La mesure la plus marquante concerne la hausse substantielle des primes liées au métier d’enseignant. La prime mensuelle de préparation passera de 100 000 à 500 000 GNF, tandis que celle de craie sera portée de 125 000 à 500 000 GNF. Ces montants seront appliqués progressivement : 300 000 GNF dès février 2026, puis 500 000 GNF en juillet 2026, selon le document signé.
La prime annuelle de documentation connaîtra également une augmentation notable, passant de 300 000 à 1 500 000 GNF, une première dans le secteur éducatif.
La secrétaire générale du Syndicat Libre des Enseignants et Chercheurs de Guinée (SLECG), Kadiatou Bah, a salué les avancées obtenues. « Heureusement, il y a eu des résolutions sur certaines parties de notre mémorandum et aujourd’hui, nous nous réjouissons de tout ce que nous avons obtenu comme acquis », a-t-elle déclaré.
L’accord prévoit en outre une amélioration de la gestion de la carrière des enseignants, avec l’introduction de grades et d’échelons permettant une progression automatique au sein de la fonction publique. « Le deuxième élément, très primordial, concerne le déblocage des enseignants bloqués depuis décembre 2023 et juillet 2024. Aujourd’hui, environ 95 % de ces enseignants ont été régularisés », a précisé Mme Bah.

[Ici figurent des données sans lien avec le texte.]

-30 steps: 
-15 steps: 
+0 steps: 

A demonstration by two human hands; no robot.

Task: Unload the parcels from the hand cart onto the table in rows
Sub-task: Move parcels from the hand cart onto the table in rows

Les discussions ont également abouti à la création de nouvelles primes pour les enseignants relevant de l’Éducation préuniversitaire et de l’Enseignement technique, dans le cadre de la révision du statut particulier de la fonction éducative. Le gouvernement a, selon la responsable syndicale, exprimé sa volonté d’instaurer un statut commun couvrant l’enseignement préuniversitaire, technique et supérieur.